Raubüberfall am Aarauer Aareufer: Beinahe Landesverweis wegen Bier und Zigaretten
Im Sommer ist es wohl der gemütlichste Ort Aaraus: am Aareufer liegen, die Sonne geniessen, plaudern, dazwischen kurz in den Fluss springen, verweilen. Dies taten auch zwei Freunde im August 2020, sassen bei den Betonstufen nahe dem «Summertime» auf einem Badetuch, tranken ein Bier.
Wohl niemand würde erwarten, dass es an einem warmen Mittwochabend bei Tageslicht und einigen Personen rundherum zu einem Raubüberfall kommen könnte. So offenbar auch das Duo nicht, das den Überfall selbst ausübte – oder vor allem der Kollege des Hauptakteurs, der zuerst wie gelähmt danebenstand und nicht ins Geschehen eingriff.
«Ich hatte Panik, bin mir solche Dinge nicht gewohnt», sagte er an der Verhandlung vor dem Aarauer Bezirksgericht. Nichts sei geplant gewesen, nichts abgesprochen. Und auch der Hauptakteur selbst soll relativ spontan auf die Idee gekommen sein. Zuerst fragte er die zwei jungen Männer, die am Aareufer sassen, nach Zigaretten und erhielt auch welche. Doch dann griff er zum iPhone, das auf dem Badetuch lag. Damit nicht genug: Er zückte ein Messer, forderte Geld sowie das Handy des anderen Kollegen.
Doch diese gaben nichts mehr heraus. So packte der Haupttäter ihren Rucksack, der am Boden lag. Die beiden Opfer liefen weg, machten andere Personen in der Umgebung auf den Raub aufmerksam, wollten mit dem nicht geklauten Handy die Polizei verständigen. Da wurde der Partner des Haupttäters aktiv, versuchte, zu beschwichtigen, und bat, die Polizei nicht anzurufen.

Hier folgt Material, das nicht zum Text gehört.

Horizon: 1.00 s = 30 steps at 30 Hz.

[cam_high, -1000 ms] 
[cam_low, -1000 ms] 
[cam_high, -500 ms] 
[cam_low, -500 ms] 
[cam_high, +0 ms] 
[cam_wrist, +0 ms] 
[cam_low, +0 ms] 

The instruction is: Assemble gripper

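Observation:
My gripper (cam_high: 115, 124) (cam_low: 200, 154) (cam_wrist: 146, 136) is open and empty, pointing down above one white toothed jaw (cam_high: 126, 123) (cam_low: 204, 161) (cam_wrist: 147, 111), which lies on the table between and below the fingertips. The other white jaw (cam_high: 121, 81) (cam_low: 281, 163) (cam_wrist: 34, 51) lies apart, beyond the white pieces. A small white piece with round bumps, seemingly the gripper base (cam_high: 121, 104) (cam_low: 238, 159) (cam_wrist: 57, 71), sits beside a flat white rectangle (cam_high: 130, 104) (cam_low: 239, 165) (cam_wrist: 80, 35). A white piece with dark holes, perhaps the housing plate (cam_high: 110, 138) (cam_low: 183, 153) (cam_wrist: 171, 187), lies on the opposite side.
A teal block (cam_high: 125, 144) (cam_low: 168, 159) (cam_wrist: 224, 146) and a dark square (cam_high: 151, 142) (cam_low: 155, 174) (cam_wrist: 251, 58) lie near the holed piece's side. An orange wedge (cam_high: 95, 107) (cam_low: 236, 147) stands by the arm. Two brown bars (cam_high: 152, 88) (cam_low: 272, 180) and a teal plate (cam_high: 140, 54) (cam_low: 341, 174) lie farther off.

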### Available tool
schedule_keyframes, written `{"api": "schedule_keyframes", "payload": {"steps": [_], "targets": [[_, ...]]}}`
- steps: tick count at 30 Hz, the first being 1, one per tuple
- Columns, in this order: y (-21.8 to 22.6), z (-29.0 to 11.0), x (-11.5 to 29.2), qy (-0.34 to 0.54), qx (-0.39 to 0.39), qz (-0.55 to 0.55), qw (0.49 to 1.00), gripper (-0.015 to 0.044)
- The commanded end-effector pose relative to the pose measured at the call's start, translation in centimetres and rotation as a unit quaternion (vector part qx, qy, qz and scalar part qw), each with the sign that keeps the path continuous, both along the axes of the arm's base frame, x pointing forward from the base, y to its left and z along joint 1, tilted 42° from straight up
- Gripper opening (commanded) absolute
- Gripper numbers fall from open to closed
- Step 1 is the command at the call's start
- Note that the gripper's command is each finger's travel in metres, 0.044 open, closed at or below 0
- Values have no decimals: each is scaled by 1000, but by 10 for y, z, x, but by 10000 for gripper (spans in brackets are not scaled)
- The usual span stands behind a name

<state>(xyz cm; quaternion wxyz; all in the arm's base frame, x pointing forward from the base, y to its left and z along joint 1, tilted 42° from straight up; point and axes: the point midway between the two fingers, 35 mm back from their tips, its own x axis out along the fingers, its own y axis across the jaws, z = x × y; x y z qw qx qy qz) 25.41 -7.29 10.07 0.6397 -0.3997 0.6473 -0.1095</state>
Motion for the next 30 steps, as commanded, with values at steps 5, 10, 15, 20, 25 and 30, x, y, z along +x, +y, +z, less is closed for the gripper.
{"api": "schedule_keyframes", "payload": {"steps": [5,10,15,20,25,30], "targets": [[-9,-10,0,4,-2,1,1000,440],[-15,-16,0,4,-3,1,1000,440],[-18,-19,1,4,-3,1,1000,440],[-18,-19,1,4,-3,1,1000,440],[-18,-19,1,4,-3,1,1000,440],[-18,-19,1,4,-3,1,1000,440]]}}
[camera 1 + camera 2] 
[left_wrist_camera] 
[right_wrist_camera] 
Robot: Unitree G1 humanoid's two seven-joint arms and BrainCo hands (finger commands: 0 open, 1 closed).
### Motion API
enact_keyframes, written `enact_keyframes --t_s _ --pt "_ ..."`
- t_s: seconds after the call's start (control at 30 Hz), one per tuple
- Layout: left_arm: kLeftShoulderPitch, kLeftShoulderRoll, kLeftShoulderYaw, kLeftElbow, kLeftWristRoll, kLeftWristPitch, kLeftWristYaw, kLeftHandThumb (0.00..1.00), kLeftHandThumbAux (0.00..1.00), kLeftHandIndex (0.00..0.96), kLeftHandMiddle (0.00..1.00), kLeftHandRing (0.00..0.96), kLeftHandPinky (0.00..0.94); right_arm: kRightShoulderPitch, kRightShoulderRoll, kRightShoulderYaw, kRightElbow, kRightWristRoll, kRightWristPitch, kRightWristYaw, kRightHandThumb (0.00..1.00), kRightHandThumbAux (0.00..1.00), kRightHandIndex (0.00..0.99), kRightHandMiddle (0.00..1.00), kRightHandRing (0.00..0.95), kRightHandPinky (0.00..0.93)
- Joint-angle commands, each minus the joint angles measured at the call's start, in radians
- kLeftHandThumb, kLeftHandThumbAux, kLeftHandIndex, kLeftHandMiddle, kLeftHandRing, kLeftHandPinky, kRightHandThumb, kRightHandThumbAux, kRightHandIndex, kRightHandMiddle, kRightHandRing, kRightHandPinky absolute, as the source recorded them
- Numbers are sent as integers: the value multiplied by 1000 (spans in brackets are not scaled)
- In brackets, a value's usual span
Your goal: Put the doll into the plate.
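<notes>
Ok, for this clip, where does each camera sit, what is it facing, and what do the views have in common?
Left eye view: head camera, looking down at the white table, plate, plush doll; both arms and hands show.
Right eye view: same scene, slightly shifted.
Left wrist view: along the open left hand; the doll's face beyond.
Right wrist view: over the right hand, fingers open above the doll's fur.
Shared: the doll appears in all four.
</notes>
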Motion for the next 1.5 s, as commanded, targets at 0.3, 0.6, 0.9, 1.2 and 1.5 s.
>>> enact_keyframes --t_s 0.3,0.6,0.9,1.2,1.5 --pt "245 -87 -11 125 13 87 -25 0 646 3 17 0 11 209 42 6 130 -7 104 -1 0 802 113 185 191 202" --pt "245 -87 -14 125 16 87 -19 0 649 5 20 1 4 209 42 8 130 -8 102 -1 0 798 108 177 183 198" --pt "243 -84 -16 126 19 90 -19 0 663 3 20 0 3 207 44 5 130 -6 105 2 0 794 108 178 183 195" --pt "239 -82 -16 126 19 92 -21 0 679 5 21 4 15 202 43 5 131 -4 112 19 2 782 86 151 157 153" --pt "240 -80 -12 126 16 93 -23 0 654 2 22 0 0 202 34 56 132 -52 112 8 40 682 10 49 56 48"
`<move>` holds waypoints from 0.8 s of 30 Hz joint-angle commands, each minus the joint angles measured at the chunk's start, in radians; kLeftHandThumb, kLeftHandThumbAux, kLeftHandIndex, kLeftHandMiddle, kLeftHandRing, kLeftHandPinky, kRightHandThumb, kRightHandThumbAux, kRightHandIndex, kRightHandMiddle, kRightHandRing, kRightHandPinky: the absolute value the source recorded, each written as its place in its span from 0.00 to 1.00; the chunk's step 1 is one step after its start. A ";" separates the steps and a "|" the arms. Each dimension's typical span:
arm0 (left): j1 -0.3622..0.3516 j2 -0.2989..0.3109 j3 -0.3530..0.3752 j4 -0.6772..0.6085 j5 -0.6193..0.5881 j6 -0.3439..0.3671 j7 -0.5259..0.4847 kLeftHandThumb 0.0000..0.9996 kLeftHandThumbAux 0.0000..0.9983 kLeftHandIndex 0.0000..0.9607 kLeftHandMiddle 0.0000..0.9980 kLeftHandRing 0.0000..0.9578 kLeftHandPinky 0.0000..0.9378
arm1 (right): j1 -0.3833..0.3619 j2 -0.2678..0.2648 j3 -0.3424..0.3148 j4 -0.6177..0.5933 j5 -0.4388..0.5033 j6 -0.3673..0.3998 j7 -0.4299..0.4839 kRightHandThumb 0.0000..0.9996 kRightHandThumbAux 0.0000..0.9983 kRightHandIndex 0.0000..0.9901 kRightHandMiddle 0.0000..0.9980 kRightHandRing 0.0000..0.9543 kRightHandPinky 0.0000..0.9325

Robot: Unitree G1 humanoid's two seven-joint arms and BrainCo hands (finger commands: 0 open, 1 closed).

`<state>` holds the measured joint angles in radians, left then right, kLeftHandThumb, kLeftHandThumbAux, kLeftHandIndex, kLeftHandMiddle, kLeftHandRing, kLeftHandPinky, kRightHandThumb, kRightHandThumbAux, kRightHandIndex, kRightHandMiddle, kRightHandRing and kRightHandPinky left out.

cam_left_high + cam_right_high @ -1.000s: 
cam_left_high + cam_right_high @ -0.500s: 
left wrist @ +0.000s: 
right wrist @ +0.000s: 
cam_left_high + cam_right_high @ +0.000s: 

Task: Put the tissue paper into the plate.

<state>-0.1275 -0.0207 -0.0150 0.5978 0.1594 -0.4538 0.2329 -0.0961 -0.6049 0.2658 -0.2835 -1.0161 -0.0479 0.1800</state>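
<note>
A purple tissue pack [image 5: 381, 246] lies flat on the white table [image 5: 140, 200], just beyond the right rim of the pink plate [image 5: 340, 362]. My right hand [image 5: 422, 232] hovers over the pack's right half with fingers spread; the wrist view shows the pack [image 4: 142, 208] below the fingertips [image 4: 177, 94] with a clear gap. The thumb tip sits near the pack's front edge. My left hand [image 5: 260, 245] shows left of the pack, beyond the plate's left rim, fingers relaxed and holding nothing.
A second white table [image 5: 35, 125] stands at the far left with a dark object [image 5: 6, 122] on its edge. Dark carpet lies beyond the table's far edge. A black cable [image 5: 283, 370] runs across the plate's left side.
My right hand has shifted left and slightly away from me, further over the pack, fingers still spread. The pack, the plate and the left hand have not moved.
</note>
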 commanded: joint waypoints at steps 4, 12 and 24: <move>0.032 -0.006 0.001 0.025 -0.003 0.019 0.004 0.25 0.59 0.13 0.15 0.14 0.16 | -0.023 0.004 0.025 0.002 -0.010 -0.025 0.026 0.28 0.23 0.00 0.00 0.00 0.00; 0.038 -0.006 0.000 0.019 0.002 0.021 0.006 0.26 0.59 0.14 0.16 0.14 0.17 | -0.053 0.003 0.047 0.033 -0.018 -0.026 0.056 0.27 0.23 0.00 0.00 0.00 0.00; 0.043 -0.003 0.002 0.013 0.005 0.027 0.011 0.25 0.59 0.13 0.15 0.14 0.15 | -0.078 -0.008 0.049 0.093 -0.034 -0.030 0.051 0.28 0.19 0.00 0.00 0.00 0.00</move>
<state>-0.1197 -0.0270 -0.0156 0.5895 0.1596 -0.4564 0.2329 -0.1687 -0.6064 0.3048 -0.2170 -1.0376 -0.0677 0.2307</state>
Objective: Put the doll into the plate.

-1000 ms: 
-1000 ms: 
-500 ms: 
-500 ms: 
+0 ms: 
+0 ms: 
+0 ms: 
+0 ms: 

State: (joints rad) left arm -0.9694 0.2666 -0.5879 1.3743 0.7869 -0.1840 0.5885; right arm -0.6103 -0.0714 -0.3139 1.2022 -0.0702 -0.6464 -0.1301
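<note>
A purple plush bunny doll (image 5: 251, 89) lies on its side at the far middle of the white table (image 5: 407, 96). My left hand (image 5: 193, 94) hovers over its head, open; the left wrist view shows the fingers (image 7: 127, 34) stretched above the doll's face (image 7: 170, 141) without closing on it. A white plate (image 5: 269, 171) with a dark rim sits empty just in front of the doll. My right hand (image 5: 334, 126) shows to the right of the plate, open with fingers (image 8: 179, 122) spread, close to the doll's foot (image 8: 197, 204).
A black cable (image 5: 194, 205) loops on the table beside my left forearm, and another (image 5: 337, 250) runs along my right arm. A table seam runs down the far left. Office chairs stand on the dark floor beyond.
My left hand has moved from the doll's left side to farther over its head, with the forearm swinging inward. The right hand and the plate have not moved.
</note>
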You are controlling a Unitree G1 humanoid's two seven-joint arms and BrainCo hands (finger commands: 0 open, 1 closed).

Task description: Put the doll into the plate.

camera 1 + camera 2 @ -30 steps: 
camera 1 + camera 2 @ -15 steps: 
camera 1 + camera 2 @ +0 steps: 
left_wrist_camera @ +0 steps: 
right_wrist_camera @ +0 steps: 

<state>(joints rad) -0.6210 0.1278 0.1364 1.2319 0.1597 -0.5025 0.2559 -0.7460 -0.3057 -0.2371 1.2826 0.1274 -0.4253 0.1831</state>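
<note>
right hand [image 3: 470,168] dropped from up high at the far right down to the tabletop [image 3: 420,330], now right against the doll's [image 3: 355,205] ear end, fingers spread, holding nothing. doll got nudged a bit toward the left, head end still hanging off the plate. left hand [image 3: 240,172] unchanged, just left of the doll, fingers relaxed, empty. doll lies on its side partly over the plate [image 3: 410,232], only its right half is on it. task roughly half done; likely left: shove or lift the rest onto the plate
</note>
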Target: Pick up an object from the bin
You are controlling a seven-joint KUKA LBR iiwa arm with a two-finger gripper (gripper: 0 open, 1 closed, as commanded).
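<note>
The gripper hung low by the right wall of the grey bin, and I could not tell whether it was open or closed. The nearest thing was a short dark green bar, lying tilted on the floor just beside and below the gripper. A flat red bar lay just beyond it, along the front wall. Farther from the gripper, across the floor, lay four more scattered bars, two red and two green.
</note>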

Unterdessen durchwühlte der Haupttäter den Rucksack, fand dort nur ein Bier und sonst keine Wertgegenstände. Ohne Rucksack lief das Duo dann davon, das geklaute iPhone liessen sie wenige Meter weiter bei einem Container zurück. Eine Packung Zigaretten und ein Bier behielten sie aber.
Hintergrund: Alkoholsucht
Trotz geringer Beute hätte es für den rund 40-jährigen Haupttäter, einen iranischen Kurden, beinahe 30 Monate Gefängnis und einen achtjährigen Landesverweis gegeben. Doch: Beide Angeklagte sind alkohol- und wohl auch drogensüchtig, lernten sich in einer Langzeittherapie kennen. Am Abend zuvor war der kurdische Haupttäter mit 4,4 Promille und Kokain im Blut ins Kantonsspital eingeliefert worden. Er wurde am Tattag gegen Mittag entlassen und ging zur Wohnung des Schweizer Mittäters, wo sie im Verlauf des Nachmittags gemeinsam fast eine Whiskyflasche leerten.
Als sie dann zur Aare liefen, hatte der Haupttäter 2,1 Promille intus, der Mittäter 1,34. Ab 2 Promille wird von verminderter Schuldfähigkeit ausgegangen, argumentierte die Verteidigung und sprach von einem typischen «Verhalten eines Süchtigen» mit «geringer krimineller Energie». Der Haupttäter zeige aufrichtige Reue und habe sich selbstständig wieder in Therapie begeben.
Auffallend war an der Verhandlung sein schlechter Gesundheitszustand. Auf eine Therapie in der Schweiz sei er angewiesen, unter anderem wegen der Medikamente, die im Iran nicht erhältlich seien, sagte die Verteidigung. Er kam als Kind in die Schweiz, hat hier Schule und Kochlehre absolviert. Die Mutter wohnt in der Region, der Vater ist kürzlich verstorben.
Beim Mittäter, auch etwa um die 40, starb die Mutter früh, er wuchs beim inzwischen ebenfalls verstorbenem Vater auf, Alkoholiker, wie auch sein Bruder. Er hat zwei Kinder im Teeniealter mit zwei verschiedenen Frauen und lebt vom Sozialamt, beginnt aber bald ein Praktikum, die Situation bessere sich.
Strafe teilweise unbedingt
Das Urteil des Gesamtgerichts: 18 Monate Freiheitsstrafe für den Haupttäter, davon sechs unbedingt, da «eine gewisse Rückfallwahrscheinlichkeit» vorliege. Dazu eine Busse über 100 Franken, aber kein Landesverweis.
Der Mittäter erhielt neun Monate bedingt während dreier Jahre und 500 Franken Busse. Er sei zwar nur passiver Begleiter gewesen, habe durch seine Anwesenheit aber die Tat gefördert.